-- EXERCISE BRIEF --
Restate the data exactly as given and keep the pictures out.

Stored data
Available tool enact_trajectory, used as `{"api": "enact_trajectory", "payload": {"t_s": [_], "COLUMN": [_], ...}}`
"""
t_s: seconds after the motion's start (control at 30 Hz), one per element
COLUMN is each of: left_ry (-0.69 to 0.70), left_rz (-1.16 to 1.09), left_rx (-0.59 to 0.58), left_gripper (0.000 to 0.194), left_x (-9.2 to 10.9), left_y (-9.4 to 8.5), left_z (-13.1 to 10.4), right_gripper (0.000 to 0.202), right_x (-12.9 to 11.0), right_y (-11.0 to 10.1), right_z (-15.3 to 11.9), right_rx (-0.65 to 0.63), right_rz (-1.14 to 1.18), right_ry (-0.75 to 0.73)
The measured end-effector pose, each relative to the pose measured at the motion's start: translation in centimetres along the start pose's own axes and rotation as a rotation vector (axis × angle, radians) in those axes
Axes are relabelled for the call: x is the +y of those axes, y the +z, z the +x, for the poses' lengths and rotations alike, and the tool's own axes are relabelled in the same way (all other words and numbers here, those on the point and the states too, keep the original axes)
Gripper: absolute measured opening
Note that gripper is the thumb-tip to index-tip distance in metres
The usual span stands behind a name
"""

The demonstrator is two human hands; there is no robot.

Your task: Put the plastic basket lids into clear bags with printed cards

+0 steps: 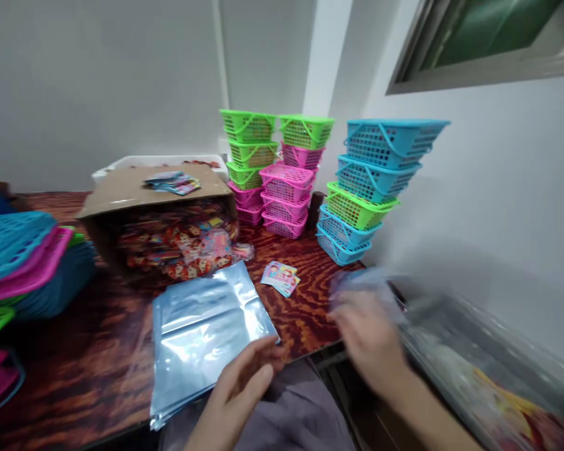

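My left hand point(247, 382) hovers at the table's front edge, beside a stack of shiny clear plastic bags point(207, 332). Its fingers are loosely curved with the thumb apart, and nothing shows in them. On the right, my right hand point(364, 329) is smeared by motion at the table's right end. A blurred, pale translucent thing point(373, 282) lies at its fingers; whether the hand grips it I cannot tell. Between the hands, further back, several small printed cards point(281, 277) lie fanned on the table.
An open cardboard box point(98, 203) of small packaged items bears more cards point(173, 182). Stacked green and pink baskets point(286, 191) and blue baskets point(385, 147) stand behind. Basket parts point(23, 257) fill the left. Clear plastic packaging point(489, 369) lies at the right.
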State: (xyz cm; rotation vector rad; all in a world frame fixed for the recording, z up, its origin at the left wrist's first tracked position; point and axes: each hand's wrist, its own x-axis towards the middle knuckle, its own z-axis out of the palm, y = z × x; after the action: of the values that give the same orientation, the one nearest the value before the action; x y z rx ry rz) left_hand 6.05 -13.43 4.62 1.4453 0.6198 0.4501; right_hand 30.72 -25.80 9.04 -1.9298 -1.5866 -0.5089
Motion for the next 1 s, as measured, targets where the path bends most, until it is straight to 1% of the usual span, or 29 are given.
{"api": "enact_trajectory", "payload": {"t_s": [0.03, 0.07, 0.1, 0.13, 0.17, 0.2, 0.23, 0.27, 0.33, 0.37, 0.43, 0.53, 0.57, 0.6, 0.67, 0.7, 0.77, 0.8, 0.83, 0.87, 0.9, 0.93, 0.97, 1.0], "left_ry": [0.018, 0.032, 0.041, 0.039, 0.031, 0.020, 0.008, 0.002, 0.008, 0.014, 0.028, 0.034, 0.035, 0.032, 0.013, -0.004, -0.036, -0.042, -0.036, -0.009, 0.040, 0.112, 0.210, 0.326], "left_rz": [-0.123, -0.200, -0.247, -0.275, -0.289, -0.297, -0.301, -0.297, -0.271, -0.258, -0.248, -0.243, -0.228, -0.204, -0.131, -0.082, 0.039, 0.105, 0.160, 0.235, 0.348, 0.481, 0.689, 0.914], "left_rx": [0.019, 0.078, 0.153, 0.233, 0.307, 0.369, 0.418, 0.457, 0.536, 0.570, 0.620, 0.670, 0.682, 0.694, 0.713, 0.720, 0.752, 0.780, 0.818, 0.863, 0.903, 0.920, 0.903, 0.833], "left_gripper": [0.069, 0.082, 0.095, 0.103, 0.106, 0.103, 0.095, 0.083, 0.059, 0.049, 0.042, 0.044, 0.045, 0.046, 0.043, 0.040, 0.032, 0.029, 0.029, 0.036, 0.046, 0.054, 0.059, 0.055], "left_x": [1.0, 1.7, 2.1, 2.1, 1.7, 1.1, 0.3, -0.5, -2.0, -2.6, -3.3, -3.6, -3.7, -3.9, -4.2, -4.3, -4.3, -4.1, -3.9, -3.6, -3.5, -3.4, -3.7, -4.3], "left_y": [0.2, 0.0, -0.5, -1.3, -2.2, -3.2, -4.1, -5.0, -6.3, -6.8, -7.7, -9.6, -10.5, -11.6, -13.9, -15.0, -16.8, -17.3, -17.4, -17.1, -16.4, -15.3, -13.9, -12.4], "left_z": [1.4, 2.7, 3.7, 4.5, 4.9, 5.2, 5.2, 5.1, 4.6, 4.4, 4.1, 4.5, 4.8, 5.3, 6.3, 6.8, 7.5, 7.7, 7.6, 7.3, 6.7, 5.9, 4.8, 3.7], "right_gripper": [0.030, 0.029, 0.025, 0.022, 0.020, 0.018, 0.018, 0.018, 0.023, 0.027, 0.039, 0.046, 0.044, 0.037, 0.017, 0.014, 0.022, 0.024, 0.025, 0.026, 0.027, 0.029, 0.030, 0.031], "right_x": [-3.0, -5.5, -7.5, -9.1, -10.2, -11.0, -11.6, -12.2, -13.1, -13.6, -14.2, -14.0, -13.5, -13.0, -11.5, -10.7, -9.1, -8.3, -7.5, -6.8, -6.2, -5.7, -5.1, -4.6], "right_y": [2.6, 5.1, 7.3, 9.2, 10.9, 12.3, 13.4, 14.1, 14.8, 14.7, 13.8, 11.7, 11.1, 10.5, 10.1, 10.2, 10.9, 11.4, 12.0, 12.5, 12.9, 13.2, 13.4, 13.6], "right_z": [1.4, 2.3, 2.8, 2.9, 2.8, 2.6, 2.3, 1.8, 1.0, 0.6, -0.1, -0.6, -0.7, -0.7, -0.7, -0.7, -0.8, -1.0, -1.2, -1.5, -1.7, -1.9, -1.9, -1.7], "right_rx": [-0.032, -0.041, -0.061, -0.069, -0.077, -0.086, -0.094, -0.105, -0.138, -0.163, -0.228, -0.333, -0.382, -0.447, -0.617, -0.699, -0.796, -0.809, -0.804, -0.789, -0.773, -0.756, -0.740, -0.721], "right_rz": [-0.002, 0.001, 0.006, -0.005, -0.004, -0.004, 0.000, 0.004, -0.003, -0.014, -0.041, -0.025, 0.016, 0.072, 0.196, 0.249, 0.341, 0.382, 0.419, 0.452, 0.479, 0.503, 0.529, 0.563], "right_ry": [-0.147, -0.264, -0.362, -0.420, -0.449, -0.462, -0.459, -0.451, -0.430, -0.421, -0.409, -0.387, -0.361, -0.310, -0.132, -0.015, 0.230, 0.324, 0.396, 0.448, 0.483, 0.506, 0.520, 0.535]}}
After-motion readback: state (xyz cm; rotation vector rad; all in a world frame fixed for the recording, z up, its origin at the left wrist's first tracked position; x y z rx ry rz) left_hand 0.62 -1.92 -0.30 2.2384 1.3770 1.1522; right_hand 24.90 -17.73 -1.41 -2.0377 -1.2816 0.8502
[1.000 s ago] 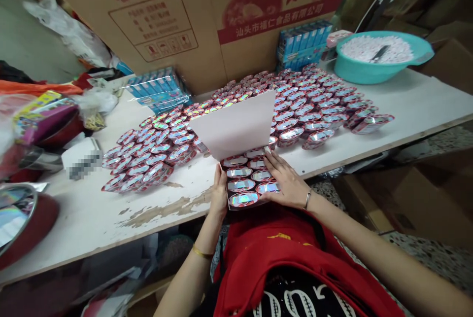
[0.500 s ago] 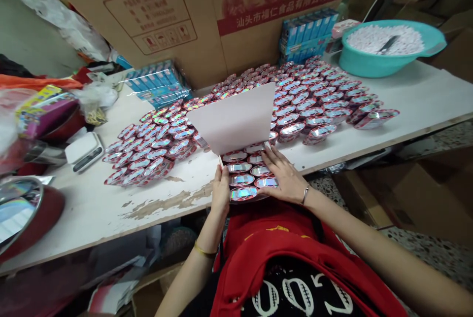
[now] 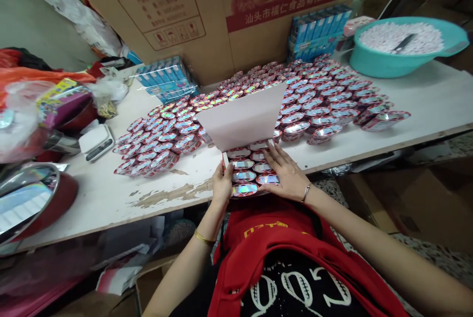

-- EXPECTED ANSWER --
Available tool enact_trajectory, used as `{"api": "enact_trajectory", "payload": {"t_s": [_], "COLUMN": [_], ...}}`
"""
t_s: seconds after the motion's start (control at 30 Hz), one per element
COLUMN is each of: left_ry (-0.69 to 0.70), left_rz (-1.16 to 1.09), left_rx (-0.59 to 0.58), left_gripper (0.000 to 0.194), left_x (-9.2 to 10.9), left_y (-9.4 to 8.5), left_z (-13.1 to 10.4), right_gripper (0.000 to 0.202), right_x (-12.9 to 11.0), right_y (-11.0 to 10.1), right_z (-15.3 to 11.9), right_rx (-0.65 to 0.63), right_rz (-1.14 to 1.18), right_ry (-0.75 to 0.73)
The measured end-effector pose, each relative to the pose measured at the motion's start: translation in centimetres along the start pose's own axes and rotation as a rotation vector (axis × angle, radians) in those axes
Axes are relabelled for the call: x is the +y of those axes, y the +z, z the +x, for the poses' lengths and rotations alike, and the tool's own axes are relabelled in the same way (all other words and numbers here, those on the point and the states too, keep the original axes)
Gripper: absolute measured opening
Note that gripper is the thumb-tip to index-tip distance in metres
The usual span stands behind a name
"""

The demonstrator is two human hands; there is no robot.

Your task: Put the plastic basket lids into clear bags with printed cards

+0 steps: 

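My left hand point(247, 382) hovers at the table's front edge, beside a stack of shiny clear plastic bags point(207, 332). Its fingers are loosely curved with the thumb apart, and nothing shows in them. On the right, my right hand point(364, 329) is smeared by motion at the table's right end. A blurred, pale translucent thing point(373, 282) lies at its fingers; whether the hand grips it I cannot tell. Between the hands, further back, several small printed cards point(281, 277) lie fanned on the table.
An open cardboard box point(98, 203) of small packaged items bears more cards point(173, 182). Stacked green and pink baskets point(286, 191) and blue baskets point(385, 147) stand behind. Basket parts point(23, 257) fill the left. Clear plastic packaging point(489, 369) lies at the right.
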State: (xyz cm; rotation vector rad; all in a world frame fixed for the recording, z up, its origin at the left wrist's first tracked position; point and axes: each hand's wrist, its own x-axis towards the middle knuckle, its own z-axis out of the palm, y = z × x; after the action: of the values that give the same orientation, the one nearest the value before the action; x y z rx ry rz) left_hand 6.05 -13.43 4.62 1.4453 0.6198 0.4501; right_hand 30.72 -25.80 9.04 -1.9298 -1.5866 -0.5089
Motion for the next 1 s, as measured, targets where the path bends most, until it is straight to 1% of the usual span, or 29 are given.
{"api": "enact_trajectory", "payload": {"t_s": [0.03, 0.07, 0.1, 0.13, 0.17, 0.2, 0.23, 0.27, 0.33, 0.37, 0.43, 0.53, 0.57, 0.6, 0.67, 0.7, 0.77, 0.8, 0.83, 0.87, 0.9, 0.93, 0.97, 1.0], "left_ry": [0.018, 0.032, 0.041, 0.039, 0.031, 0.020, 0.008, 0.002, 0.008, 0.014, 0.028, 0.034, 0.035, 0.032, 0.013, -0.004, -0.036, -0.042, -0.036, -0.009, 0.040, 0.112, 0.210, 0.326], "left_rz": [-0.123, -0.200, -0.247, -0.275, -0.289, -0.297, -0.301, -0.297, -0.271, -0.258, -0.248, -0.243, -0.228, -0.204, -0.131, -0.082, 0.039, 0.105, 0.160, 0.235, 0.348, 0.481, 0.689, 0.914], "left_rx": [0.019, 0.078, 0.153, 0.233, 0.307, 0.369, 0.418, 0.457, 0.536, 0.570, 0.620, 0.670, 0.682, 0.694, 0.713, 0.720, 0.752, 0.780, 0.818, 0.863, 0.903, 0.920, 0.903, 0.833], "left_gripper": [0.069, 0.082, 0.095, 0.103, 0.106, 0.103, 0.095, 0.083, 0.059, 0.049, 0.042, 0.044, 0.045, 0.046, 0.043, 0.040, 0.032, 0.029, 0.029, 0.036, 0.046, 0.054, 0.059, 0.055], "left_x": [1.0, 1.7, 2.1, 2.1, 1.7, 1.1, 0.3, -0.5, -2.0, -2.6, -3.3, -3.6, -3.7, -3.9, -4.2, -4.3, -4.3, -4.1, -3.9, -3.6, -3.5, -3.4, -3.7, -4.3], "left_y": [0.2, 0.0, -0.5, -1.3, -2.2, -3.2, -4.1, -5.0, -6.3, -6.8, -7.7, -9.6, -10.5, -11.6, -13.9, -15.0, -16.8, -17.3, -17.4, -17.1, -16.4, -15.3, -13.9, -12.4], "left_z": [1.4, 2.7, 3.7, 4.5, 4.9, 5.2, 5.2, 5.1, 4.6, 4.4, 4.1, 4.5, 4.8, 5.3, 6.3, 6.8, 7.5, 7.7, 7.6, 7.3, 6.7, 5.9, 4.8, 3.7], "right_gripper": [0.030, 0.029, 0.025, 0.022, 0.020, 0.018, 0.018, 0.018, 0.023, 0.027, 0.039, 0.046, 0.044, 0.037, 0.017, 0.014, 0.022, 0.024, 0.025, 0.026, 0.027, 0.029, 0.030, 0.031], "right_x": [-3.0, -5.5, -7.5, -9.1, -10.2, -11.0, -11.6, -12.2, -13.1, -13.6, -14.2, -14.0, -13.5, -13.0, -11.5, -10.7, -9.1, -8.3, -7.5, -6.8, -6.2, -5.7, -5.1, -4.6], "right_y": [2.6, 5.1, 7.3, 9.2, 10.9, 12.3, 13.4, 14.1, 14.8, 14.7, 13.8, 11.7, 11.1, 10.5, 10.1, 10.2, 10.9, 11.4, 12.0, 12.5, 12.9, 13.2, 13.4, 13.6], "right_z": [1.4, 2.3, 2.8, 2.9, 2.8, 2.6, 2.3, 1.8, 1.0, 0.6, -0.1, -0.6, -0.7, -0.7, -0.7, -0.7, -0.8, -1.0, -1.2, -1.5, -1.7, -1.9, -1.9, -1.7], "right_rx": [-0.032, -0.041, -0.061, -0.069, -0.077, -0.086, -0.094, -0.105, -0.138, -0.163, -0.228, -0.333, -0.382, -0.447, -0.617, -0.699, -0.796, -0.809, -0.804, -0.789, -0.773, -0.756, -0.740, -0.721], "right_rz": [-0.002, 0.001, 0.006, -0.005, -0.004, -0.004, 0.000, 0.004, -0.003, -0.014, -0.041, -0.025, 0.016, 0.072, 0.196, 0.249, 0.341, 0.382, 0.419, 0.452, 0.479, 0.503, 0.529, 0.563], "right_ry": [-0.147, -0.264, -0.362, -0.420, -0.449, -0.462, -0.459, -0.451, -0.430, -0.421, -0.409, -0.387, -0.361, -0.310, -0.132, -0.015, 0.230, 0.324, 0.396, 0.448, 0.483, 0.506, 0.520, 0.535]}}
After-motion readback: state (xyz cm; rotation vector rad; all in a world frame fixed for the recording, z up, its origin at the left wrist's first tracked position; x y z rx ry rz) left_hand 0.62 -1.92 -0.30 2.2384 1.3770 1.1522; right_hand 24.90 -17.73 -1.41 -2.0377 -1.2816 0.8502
[1.000 s ago] 
[0.500 s ago] 
[now] 

Nothing else belongs in this answer.